• [Task] Give the lines below again exactly, starting with the line that holds "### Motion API" and going on through the line that holds "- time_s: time".

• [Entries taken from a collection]
- Opening Delimiter -
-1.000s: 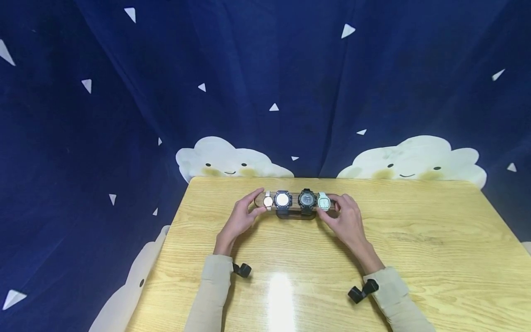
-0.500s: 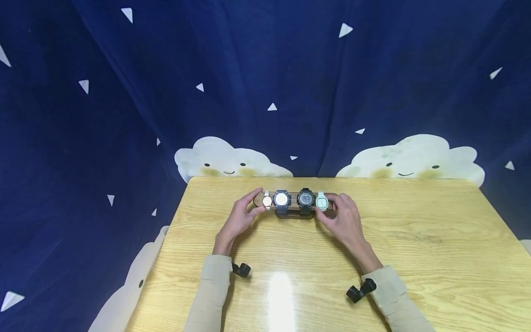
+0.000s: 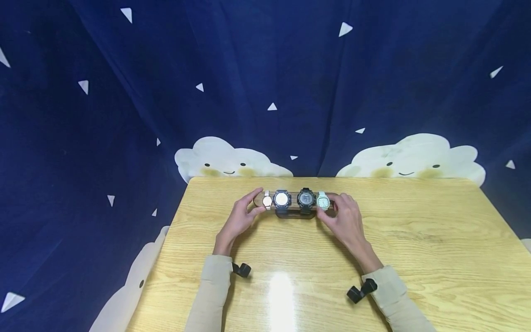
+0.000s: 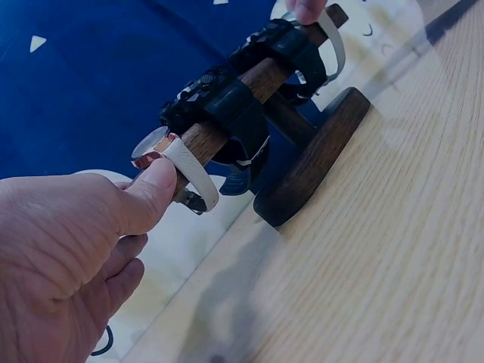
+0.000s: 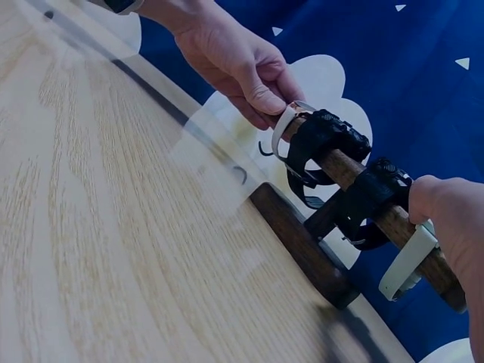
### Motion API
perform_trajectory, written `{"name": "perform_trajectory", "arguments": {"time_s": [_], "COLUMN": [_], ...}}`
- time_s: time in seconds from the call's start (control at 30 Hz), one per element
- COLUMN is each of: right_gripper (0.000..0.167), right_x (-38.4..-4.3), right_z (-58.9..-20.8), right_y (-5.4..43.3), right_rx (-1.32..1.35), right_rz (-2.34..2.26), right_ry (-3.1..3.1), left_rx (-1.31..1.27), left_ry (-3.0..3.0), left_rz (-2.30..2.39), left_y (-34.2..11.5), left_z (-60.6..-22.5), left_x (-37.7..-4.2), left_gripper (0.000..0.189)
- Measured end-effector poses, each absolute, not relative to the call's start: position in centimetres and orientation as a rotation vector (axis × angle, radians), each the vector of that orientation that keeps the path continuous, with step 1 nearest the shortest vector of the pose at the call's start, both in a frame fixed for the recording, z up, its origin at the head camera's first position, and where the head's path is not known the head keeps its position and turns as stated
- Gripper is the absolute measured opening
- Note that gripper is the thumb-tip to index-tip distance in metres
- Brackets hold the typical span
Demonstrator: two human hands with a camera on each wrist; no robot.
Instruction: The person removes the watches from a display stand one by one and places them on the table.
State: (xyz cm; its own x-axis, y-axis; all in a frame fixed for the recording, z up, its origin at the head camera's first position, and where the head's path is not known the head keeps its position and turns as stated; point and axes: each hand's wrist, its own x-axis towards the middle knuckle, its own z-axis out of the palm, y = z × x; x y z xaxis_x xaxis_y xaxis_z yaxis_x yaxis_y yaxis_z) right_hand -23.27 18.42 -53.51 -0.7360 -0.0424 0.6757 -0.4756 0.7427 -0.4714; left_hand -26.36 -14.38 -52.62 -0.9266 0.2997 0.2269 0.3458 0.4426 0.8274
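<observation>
A dark wooden watch stand (image 3: 293, 198) bears several watches on its crossbar. My left hand (image 3: 239, 216) pinches the bar's left end, its thumb against the watch with a white strap and rose-gold case (image 4: 162, 144). At the other end, my right hand (image 3: 346, 219) holds the mint-green square watch (image 3: 323, 201) between thumb and fingers. Two chunky black watches sit between them: one with a bright, glare-covered face (image 3: 282, 199), one with a grey face (image 3: 306, 198). The right hand's fingertips behind the bar are partly hidden.
The stand's dark wooden base (image 5: 302, 249) rests on the light wood table (image 3: 415, 253), near its back edge. Behind hangs a dark blue curtain (image 3: 249, 92) with white triangles and clouds. Black wrist cameras (image 3: 362, 290) sit at both cuffs.
The mint-green watch has shifted and turned very slightly on the bar under my right fingers. My left hand keeps its grip on the bar's end, and the stand stays in place.
</observation>
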Motion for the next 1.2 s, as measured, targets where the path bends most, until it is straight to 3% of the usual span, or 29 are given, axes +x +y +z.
{"name": "perform_trajectory", "arguments": {"time_s": [1.2], "right_gripper": [0.038], "right_x": [-23.35], "right_z": [-52.79], "right_y": [19.33], "right_rx": [0.343], "right_rz": [0.839], "right_ry": [-2.302], "left_rx": [-0.604], "left_ry": [-2.608], "left_rz": [-1.547], "left_y": [-14.25], "left_z": [-52.79], "left_x": [-26.59], "left_gripper": [0.062]}}
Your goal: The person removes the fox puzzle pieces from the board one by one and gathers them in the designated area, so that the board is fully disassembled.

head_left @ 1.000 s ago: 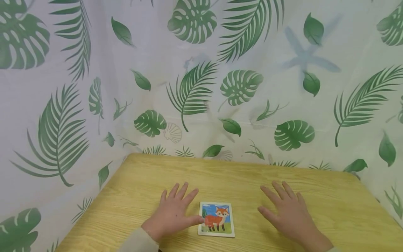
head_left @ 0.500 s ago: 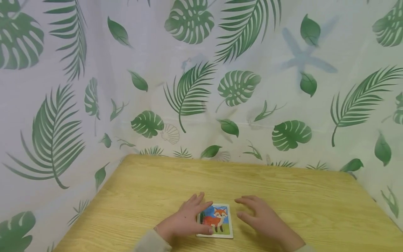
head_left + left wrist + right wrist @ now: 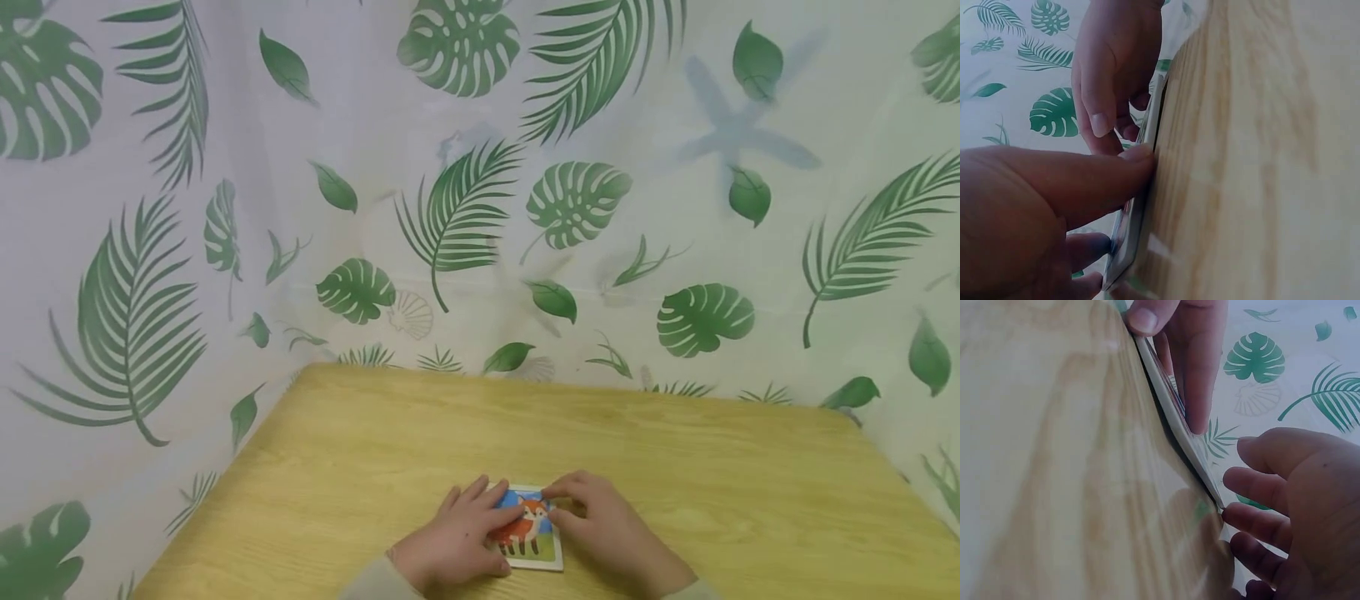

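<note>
A small square picture board (image 3: 542,552) with a white rim lies on the table, showing an orange fox on blue and green. My left hand (image 3: 459,540) rests over its left part, fingers extended and forefinger across the picture. In the left wrist view the left thumb (image 3: 1132,161) touches the near edge of the board (image 3: 1124,240). On the other side, my right hand (image 3: 611,533) has its fingertips at the board's right edge, near the far corner. The right wrist view shows the right hand's fingers (image 3: 1257,519) loosely bent beside the board's corner, thumb apart from them.
The yellow wood-grain table (image 3: 375,442) stretches to the back and both sides. A white curtain (image 3: 480,333) printed with green leaves hangs behind it and along the left.
Both hands have come inward from either side of the board. The left now covers its left part; the right has moved left to its right edge. The board has barely shifted.
</note>
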A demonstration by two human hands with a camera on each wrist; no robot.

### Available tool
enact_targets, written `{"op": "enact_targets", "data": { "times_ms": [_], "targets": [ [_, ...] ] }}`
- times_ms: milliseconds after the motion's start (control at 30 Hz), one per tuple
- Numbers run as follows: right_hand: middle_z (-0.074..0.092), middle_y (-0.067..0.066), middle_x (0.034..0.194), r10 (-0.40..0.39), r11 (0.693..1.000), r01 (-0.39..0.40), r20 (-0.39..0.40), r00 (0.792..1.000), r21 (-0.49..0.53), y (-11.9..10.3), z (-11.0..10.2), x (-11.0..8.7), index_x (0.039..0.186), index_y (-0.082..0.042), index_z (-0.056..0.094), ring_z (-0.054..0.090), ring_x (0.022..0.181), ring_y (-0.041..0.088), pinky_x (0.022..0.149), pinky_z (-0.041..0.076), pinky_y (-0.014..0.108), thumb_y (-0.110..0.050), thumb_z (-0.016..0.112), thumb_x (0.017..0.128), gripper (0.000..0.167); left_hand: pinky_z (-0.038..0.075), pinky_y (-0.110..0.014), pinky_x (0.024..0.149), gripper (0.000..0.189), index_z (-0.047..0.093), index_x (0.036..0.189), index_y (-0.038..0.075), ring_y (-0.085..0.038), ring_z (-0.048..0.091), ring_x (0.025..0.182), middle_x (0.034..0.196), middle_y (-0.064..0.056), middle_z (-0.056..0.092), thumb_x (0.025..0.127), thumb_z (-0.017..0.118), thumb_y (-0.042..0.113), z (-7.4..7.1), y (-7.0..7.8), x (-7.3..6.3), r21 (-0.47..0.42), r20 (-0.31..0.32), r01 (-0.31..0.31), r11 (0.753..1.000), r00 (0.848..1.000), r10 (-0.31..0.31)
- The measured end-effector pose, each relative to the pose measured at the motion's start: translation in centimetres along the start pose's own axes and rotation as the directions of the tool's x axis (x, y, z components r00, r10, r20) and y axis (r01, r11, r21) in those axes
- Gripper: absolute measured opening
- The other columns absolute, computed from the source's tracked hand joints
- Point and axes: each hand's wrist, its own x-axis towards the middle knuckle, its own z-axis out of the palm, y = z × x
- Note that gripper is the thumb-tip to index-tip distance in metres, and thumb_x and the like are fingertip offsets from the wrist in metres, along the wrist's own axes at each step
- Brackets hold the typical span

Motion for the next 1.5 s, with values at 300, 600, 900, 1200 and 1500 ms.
{"op": "enact_targets", "data": {
  "times_ms": [300, 600, 900, 1200, 1500],
  "targets": [
    [0.058, -0.01, 0.118, -0.046, 0.998, 0.048, 0.049, 0.998, -0.041, 1.3, 0.4, -0.3, 0.115, -0.026, 0.075, 0.055, 0.116, 0.024, 0.099, 0.044, 0.058, -0.036, 0.07, 0.096, 0.022, 0.01, -0.063, 0.118, 0.075, 0.044, 0.155, 0.035, -0.031, 0.01, 0.154, 0.167, 0.002, 0.022, 0.088, 0.077, 0.041, 0.4, 0.2, -0.6, -0.025, 0.052, 0.026, 0.999, 0.998, -0.024],
    [0.055, -0.011, 0.11, -0.011, 0.991, 0.018, 0.053, 0.999, -0.133, -0.3, -0.2, 0.4, 0.104, -0.025, 0.077, 0.056, 0.102, 0.016, 0.092, 0.049, 0.05, -0.033, 0.075, 0.092, 0.015, 0.01, -0.063, 0.118, 0.075, 0.043, 0.155, 0.033, -0.032, 0.01, 0.154, 0.167, 0.0, 0.022, 0.089, 0.076, 0.041, 0.0, 0.6, -0.7, -0.036, 0.031, 0.016, 0.999, 0.999, -0.015],
    [0.054, -0.006, 0.102, 0.079, 0.985, -0.074, 0.026, 0.997, -0.155, -2.1, 1.0, 1.2, 0.094, -0.023, 0.073, 0.057, 0.094, 0.015, 0.09, 0.051, 0.049, -0.029, 0.081, 0.087, 0.013, 0.016, -0.065, 0.116, 0.075, 0.046, 0.154, 0.032, -0.034, 0.016, 0.153, 0.165, -0.003, 0.026, 0.087, 0.077, 0.042, -0.2, 0.4, -0.7, 0.048, 0.014, 0.017, 0.999, 1.0, -0.018],
    [0.054, -0.002, 0.099, 0.127, 0.978, -0.124, 0.007, 0.992, -0.168, -2.1, 1.2, 1.5, 0.101, -0.017, 0.071, 0.055, 0.089, 0.015, 0.091, 0.051, 0.049, -0.026, 0.08, 0.088, 0.018, 0.017, -0.067, 0.115, 0.074, 0.045, 0.155, 0.033, -0.034, 0.016, 0.153, 0.166, -0.003, 0.025, 0.088, 0.076, 0.045, -0.1, 0.3, -0.3, 0.066, 0.017, 0.014, 0.998, 1.0, -0.015],
    [0.054, -0.001, 0.097, 0.125, 0.978, -0.122, 0.006, 0.992, -0.167, -2.3, 1.0, 1.4, 0.104, -0.012, 0.07, 0.055, 0.088, 0.014, 0.09, 0.051, 0.048, -0.024, 0.08, 0.088, 0.022, 0.018, -0.067, 0.114, 0.074, 0.045, 0.155, 0.031, -0.034, 0.016, 0.152, 0.166, -0.004, 0.026, 0.088, 0.076, 0.043, 0.0, 0.3, -0.1, 0.065, 0.017, -0.002, 0.998, 1.0, 0.001]
  ]
}}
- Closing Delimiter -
• [Response]
### Motion API
perform_trajectory, written `{"name": "perform_trajectory", "arguments": {"time_s": [_], "COLUMN": [_], ...}}`
- time_s: time in seconds from the call's start (control at 30 Hz), one per element

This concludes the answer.